==== RECORDED DATA
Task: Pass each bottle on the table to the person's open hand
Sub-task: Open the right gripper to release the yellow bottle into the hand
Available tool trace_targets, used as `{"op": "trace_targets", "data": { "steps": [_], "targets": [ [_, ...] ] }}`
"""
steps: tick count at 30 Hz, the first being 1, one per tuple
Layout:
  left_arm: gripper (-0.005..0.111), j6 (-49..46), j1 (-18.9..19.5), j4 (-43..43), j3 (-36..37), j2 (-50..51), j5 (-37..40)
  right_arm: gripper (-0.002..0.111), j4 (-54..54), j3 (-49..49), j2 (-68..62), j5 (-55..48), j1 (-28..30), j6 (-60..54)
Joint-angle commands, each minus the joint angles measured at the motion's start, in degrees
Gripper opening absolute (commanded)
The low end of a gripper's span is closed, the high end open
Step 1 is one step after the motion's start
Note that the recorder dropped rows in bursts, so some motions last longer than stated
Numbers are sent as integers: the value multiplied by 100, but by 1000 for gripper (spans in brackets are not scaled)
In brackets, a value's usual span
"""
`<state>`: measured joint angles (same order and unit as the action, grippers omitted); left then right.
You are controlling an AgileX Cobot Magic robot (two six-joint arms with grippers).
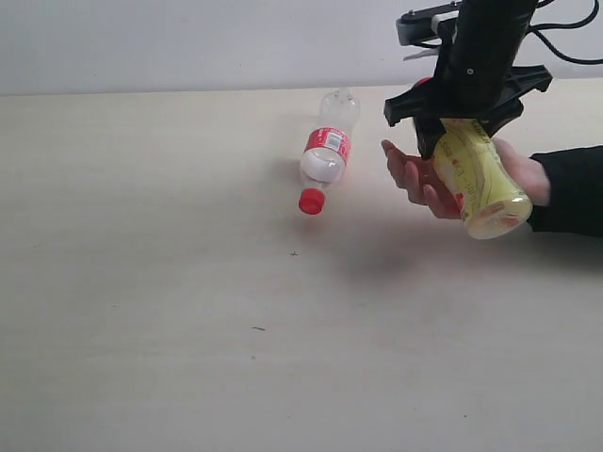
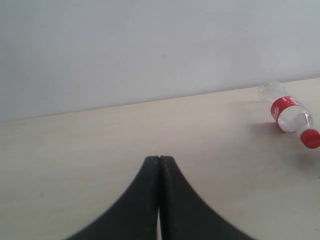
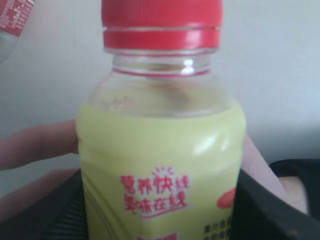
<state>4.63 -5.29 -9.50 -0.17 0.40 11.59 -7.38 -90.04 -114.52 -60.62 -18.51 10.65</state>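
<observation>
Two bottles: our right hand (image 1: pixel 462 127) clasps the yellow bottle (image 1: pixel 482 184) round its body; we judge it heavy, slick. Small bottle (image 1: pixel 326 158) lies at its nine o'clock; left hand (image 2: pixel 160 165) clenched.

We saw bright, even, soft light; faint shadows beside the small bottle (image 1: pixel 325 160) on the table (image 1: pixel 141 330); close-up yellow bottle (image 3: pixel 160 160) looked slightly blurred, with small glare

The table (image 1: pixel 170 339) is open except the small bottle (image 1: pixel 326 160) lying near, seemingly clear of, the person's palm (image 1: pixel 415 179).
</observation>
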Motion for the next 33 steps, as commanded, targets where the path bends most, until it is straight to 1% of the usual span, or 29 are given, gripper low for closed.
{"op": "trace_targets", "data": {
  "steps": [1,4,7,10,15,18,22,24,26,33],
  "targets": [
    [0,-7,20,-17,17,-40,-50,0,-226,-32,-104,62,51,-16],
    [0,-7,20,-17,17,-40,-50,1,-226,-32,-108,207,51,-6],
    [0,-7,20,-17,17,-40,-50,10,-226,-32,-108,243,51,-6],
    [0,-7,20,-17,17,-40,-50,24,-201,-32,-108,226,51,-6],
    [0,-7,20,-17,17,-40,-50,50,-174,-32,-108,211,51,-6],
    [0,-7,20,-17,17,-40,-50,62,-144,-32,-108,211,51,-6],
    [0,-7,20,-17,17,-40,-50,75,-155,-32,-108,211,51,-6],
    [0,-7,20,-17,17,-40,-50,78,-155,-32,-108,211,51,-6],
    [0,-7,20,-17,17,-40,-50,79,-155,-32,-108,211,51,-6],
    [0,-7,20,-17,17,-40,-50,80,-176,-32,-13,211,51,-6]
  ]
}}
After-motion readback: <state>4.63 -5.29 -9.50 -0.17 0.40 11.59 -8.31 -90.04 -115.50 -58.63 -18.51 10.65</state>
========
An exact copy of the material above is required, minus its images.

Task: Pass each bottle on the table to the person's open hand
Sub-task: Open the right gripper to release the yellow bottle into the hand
Available tool trace_targets, used as `{"op": "trace_targets", "data": { "steps": [_], "targets": [ [_, ...] ] }}`
"""
steps: tick count at 30 Hz, the first being 1, one per tuple
Layout:
  left_arm: gripper (-0.005..0.111), j6 (-49..46), j1 (-18.9..19.5), j4 (-43..43), j3 (-36..37), j2 (-50..51), j5 (-37..40)
  right_arm: gripper (-0.002..0.111), j4 (-54..54), j3 (-49..49), j2 (-68..62), j5 (-55..48), j1 (-28..30), j6 (-60..54)
Joint-angle commands, each minus the joint angles measured at the motion's start, in degrees
Gripper opening absolute (commanded)
The low end of a gripper's span is closed, the high end open
Step 1 is one step after the motion's start
Note that the recorder dropped rows in bursts, so some motions last longer than stated
Numbers are sent as integers: the value multiplied by 100, but by 1000 for gripper (spans in brackets are not scaled)
In brackets, a value's usual span
"""
`<state>`: measured joint angles (same order and unit as the action, grippers omitted); left then right.
You are controlling an AgileX Cobot Magic robot (two six-joint arms with grippers).
<state>4.63 -5.29 -9.50 -0.17 0.40 11.59 -7.38 -90.04 -114.52 -60.62 -18.51 10.65</state>
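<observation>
Two bottles: our right hand (image 1: pixel 462 127) clasps the yellow bottle (image 1: pixel 482 184) round its body; we judge it heavy, slick. Small bottle (image 1: pixel 326 158) lies at its nine o'clock; left hand (image 2: pixel 160 165) clenched.

We saw bright, even, soft light; faint shadows beside the small bottle (image 1: pixel 325 160) on the table (image 1: pixel 141 330); close-up yellow bottle (image 3: pixel 160 160) looked slightly blurred, with small glare

The table (image 1: pixel 170 339) is open except the small bottle (image 1: pixel 326 160) lying near, seemingly clear of, the person's palm (image 1: pixel 415 179).
</observation>
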Motion for the next 33 steps, as commanded, targets where the path bends most, until it is straight to 1% of the usual span, or 29 are given, gripper low for closed.
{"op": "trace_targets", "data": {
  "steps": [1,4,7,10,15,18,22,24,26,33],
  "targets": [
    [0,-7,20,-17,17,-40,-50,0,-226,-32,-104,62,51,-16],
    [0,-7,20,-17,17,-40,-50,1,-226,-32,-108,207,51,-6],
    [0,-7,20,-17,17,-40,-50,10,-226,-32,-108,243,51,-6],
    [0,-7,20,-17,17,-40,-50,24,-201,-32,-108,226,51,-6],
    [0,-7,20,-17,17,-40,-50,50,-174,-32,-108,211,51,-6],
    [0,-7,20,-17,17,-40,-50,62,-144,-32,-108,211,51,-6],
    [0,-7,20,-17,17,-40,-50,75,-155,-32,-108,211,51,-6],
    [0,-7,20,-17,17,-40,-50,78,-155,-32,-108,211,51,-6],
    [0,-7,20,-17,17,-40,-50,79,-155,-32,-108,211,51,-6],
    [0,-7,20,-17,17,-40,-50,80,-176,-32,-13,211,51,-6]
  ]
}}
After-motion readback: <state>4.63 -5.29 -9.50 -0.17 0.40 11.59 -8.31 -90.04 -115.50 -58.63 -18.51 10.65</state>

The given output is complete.